(Supplied information Opens)
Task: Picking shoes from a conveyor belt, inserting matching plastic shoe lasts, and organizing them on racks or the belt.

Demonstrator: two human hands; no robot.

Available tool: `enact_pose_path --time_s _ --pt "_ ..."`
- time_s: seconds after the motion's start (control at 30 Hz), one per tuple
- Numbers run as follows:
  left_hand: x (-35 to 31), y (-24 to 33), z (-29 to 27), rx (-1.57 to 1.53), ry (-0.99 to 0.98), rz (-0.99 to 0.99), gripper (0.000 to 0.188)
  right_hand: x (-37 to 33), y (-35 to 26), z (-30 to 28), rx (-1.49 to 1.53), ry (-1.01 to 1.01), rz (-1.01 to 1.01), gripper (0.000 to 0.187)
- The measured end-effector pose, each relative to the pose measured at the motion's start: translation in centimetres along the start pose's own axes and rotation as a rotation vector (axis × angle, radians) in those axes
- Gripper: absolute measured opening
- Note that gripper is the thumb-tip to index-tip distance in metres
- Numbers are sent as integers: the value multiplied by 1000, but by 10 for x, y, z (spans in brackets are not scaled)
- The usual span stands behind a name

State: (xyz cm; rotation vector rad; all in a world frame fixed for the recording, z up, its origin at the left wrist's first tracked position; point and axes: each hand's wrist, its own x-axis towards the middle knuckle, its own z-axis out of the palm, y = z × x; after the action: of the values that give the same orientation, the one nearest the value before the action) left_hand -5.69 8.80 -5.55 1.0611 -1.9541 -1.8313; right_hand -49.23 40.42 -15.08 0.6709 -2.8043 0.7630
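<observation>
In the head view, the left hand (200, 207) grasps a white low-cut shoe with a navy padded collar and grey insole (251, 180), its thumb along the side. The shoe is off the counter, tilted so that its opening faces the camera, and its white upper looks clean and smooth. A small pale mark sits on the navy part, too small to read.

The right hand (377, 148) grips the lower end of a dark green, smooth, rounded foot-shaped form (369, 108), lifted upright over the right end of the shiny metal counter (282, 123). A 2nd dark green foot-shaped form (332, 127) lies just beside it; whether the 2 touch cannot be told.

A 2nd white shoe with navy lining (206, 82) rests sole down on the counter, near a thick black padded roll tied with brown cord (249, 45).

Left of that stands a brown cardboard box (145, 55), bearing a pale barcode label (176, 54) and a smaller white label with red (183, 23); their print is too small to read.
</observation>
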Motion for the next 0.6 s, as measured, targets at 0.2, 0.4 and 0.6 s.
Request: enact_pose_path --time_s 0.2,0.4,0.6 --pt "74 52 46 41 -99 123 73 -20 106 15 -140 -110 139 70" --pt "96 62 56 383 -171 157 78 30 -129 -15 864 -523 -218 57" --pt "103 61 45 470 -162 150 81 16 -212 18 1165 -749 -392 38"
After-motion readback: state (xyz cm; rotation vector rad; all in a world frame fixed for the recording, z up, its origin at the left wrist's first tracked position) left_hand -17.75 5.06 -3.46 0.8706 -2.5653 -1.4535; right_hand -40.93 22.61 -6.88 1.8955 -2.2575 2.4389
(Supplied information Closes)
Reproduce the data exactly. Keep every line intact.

Task: Picking shoes from a conveyor belt, inserting matching plastic shoe lasts, and organizing them on racks or the belt.

Demonstrator: two human hands; no robot.

Available tool: `enact_pose_path --time_s _ --pt "_ ..."`
- time_s: seconds after the motion's start (control at 30 Hz), one per tuple
- Numbers run as follows:
  left_hand: x (-35 to 31), y (-24 to 33), z (-29 to 27), rx (-1.57 to 1.53), ry (-0.99 to 0.98), rz (-0.99 to 0.99), gripper (0.000 to 0.188)
  right_hand: x (-37 to 33), y (-35 to 26), z (-30 to 28), rx (-1.49 to 1.53), ry (-1.01 to 1.01), rz (-1.01 to 1.01), gripper (0.000 to 0.187)
- The measured end-effector pose, each relative to the pose measured at the motion's start: translation in centimetres along the start pose's own axes and rotation as a rotation vector (axis × angle, radians) in those axes
- Gripper: absolute measured opening
- Note that gripper is the thumb-tip to index-tip distance in metres
- Numbers are sent as integers: the value multiplied by 1000, but by 10 for x, y, z (spans in brackets are not scaled)
- The usual span stands behind a name

State: (xyz cm; rotation vector rad; all in a world frame fixed for the recording, z up, its origin at the left wrist's first tracked position; point and axes: each hand's wrist, its own x-axis towards the middle knuckle, its own z-axis out of the palm, y = z × x; after the action: of the values that give the same orientation, the one nearest the value before the action) left_hand -5.69 8.80 -5.55 1.0611 -1.9541 -1.8313; right_hand -49.23 40.42 -15.08 0.6709 -2.8043 0.7630
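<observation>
In the head view, the left hand (200, 207) grasps a white low-cut shoe with a navy padded collar and grey insole (251, 180), its thumb along the side. The shoe is off the counter, tilted so that its opening faces the camera, and its white upper looks clean and smooth. A small pale mark sits on the navy part, too small to read.

The right hand (377, 148) grips the lower end of a dark green, smooth, rounded foot-shaped form (369, 108), lifted upright over the right end of the shiny metal counter (282, 123). A 2nd dark green foot-shaped form (332, 127) lies just beside it; whether the 2 touch cannot be told.

A 2nd white shoe with navy lining (206, 82) rests sole down on the counter, near a thick black padded roll tied with brown cord (249, 45).

Left of that stands a brown cardboard box (145, 55), bearing a pale barcode label (176, 54) and a smaller white label with red (183, 23); their print is too small to read.
</observation>
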Motion for the next 0.6 s, as measured, targets at 0.2, 0.4 and 0.6 s.
Request: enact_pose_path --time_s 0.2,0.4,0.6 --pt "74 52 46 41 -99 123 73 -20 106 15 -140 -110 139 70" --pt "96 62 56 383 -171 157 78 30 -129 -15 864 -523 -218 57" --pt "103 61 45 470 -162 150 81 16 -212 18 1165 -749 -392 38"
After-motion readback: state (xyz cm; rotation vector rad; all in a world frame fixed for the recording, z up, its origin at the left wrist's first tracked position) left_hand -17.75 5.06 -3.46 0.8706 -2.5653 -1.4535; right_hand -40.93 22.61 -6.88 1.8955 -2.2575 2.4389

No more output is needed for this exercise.